Sarah Guinta, Coordinator of the Office of Justice and Peace at the Roman Catholic Diocese of Hamilton, proposed that faith communities engage in reflection on the issues of race and their support of systems of oppression. 

“Offerings and resources that centers and amplyfies Black and Indigenous voices are a way to dismantle oppression in our schools, places of work and our places of worship.”

“As a faith community offering intentional reflection and examination of conscience that touches  specifically on race and complicity is one pathway to consider – for example, how do I personally benefit from systems of oppression, have I been silent in moments when I should have been vocal, have I looked at others for the unique value and gifts that they possess or have I looked for deficiencies, have I stepped outside my comfort zone to serve my community, have i helped directly without the expectation of recognition.”

Zarfishan Qureshi, a Chaplaincy Intern at Multi-Faith Centre, University of Toronto eloquently articulated that structurally racism must be addressed in our society.

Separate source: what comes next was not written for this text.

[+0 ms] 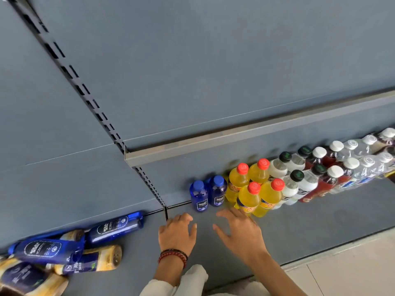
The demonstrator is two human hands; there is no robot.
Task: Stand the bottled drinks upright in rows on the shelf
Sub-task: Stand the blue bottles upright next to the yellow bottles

“It can be damaging if we continue to talk about racism as an individual struggle as opposed to an institutional force present within our society. Failing to recognise that structural racism instilled in our communities is harmful, especially because it comes at the cost of those who experience it. It removes all responsibility from the institutions that uphold it and it places the blame on the individual experiencing racism.”

“Treating racism as a case by case occurence builds the idea and adds to the narrative that our society is not at fault and it makes us complacent as to how racism manifests itself in our society as a whole but, at a personal level, in our own actions.”

Following the panel presentations, participants met in breakout rooms and discussed ways to strengthen the culture of mutual racial acceptance on both an individual and systemic level.